* [Records drawn from a dataset]
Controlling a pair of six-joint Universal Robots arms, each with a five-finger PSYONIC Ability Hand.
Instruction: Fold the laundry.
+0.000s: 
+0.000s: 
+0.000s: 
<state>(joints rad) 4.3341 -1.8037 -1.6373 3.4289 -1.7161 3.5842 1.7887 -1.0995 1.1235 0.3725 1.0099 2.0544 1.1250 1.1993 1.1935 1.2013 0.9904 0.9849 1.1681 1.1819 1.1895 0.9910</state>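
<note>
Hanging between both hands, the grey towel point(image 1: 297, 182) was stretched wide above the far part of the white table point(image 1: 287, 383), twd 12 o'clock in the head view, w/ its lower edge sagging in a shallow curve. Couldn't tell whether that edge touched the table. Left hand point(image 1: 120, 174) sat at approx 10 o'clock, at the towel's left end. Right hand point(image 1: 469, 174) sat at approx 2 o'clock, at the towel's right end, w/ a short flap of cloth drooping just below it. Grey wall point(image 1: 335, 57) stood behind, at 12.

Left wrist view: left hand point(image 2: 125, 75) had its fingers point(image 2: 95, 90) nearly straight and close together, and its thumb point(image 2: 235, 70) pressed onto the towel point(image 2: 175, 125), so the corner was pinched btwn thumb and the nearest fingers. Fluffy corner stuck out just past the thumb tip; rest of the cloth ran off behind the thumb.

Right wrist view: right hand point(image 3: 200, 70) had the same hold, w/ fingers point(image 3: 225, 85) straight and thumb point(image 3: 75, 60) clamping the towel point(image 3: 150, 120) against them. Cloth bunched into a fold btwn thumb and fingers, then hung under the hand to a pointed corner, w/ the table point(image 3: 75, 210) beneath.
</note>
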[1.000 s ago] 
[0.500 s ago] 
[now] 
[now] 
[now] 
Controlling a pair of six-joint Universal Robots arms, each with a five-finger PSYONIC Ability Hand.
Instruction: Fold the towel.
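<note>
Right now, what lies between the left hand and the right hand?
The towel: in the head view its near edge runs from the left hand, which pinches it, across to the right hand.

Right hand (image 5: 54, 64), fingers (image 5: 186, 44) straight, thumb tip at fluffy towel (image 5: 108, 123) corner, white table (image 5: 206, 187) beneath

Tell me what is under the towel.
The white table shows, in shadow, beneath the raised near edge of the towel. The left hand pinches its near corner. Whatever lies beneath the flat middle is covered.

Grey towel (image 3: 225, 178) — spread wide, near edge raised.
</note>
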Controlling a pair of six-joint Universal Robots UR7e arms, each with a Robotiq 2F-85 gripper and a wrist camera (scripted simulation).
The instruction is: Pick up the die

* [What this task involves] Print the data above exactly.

* [Answer space]
Controlling a pair of six-joint Universal Robots arms, each with a five-finger PSYONIC Ability Hand.
Instruction: Fold the laundry.
+0.000s: 
+0.000s: 
+0.000s: 
<state>(joints rad) 4.3341 -1.8037 -1.6373 3.4289 -1.7161 3.5842 1.7887 -1.0995 1.1235 0.3725 1.0099 2.0544 1.1250 1.1993 1.1935 1.2013 0.9904 0.9849 1.1681 1.1819 1.1895 0.9910</state>
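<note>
Hanging between both hands, the grey towel point(image 1: 297, 182) was stretched wide above the far part of the white table point(image 1: 287, 383), twd 12 o'clock in the head view, w/ its lower edge sagging in a shallow curve. Couldn't tell whether that edge touched the table. Left hand point(image 1: 120, 174) sat at approx 10 o'clock, at the towel's left end. Right hand point(image 1: 469, 174) sat at approx 2 o'clock, at the towel's right end, w/ a short flap of cloth drooping just below it. Grey wall point(image 1: 335, 57) stood behind, at 12.

Left wrist view: left hand point(image 2: 125, 75) had its fingers point(image 2: 95, 90) nearly straight and close together, and its thumb point(image 2: 235, 70) pressed onto the towel point(image 2: 175, 125), so the corner was pinched btwn thumb and the nearest fingers. Fluffy corner stuck out just past the thumb tip; rest of the cloth ran off behind the thumb.

Right wrist view: right hand point(image 3: 200, 70) had the same hold, w/ fingers point(image 3: 225, 85) straight and thumb point(image 3: 75, 60) clamping the towel point(image 3: 150, 120) against them. Cloth bunched into a fold btwn thumb and fingers, then hung under the hand to a pointed corner, w/ the table point(image 3: 75, 210) beneath.
</note>
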[1.000 s ago] 
[0.500 s ago] 
[now] 
[now] 
[now] 
Controlling a pair of six-joint Universal Robots arms, each with a five-finger PSYONIC Ability Hand.
Instruction: Fold the towel.
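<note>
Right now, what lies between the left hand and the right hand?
The towel: in the head view its near edge runs from the left hand, which pinches it, across to the right hand.

Right hand (image 5: 54, 64), fingers (image 5: 186, 44) straight, thumb tip at fluffy towel (image 5: 108, 123) corner, white table (image 5: 206, 187) beneath

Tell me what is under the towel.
The white table shows, in shadow, beneath the raised near edge of the towel. The left hand pinches its near corner. Whatever lies beneath the flat middle is covered.

Grey towel (image 3: 225, 178) — spread wide, near edge raised.
</note>
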Controlling a pair of six-joint Universal Robots UR7e arms, each with a Robotiq 2F-85 gripper and a wrist camera (scripted simulation).
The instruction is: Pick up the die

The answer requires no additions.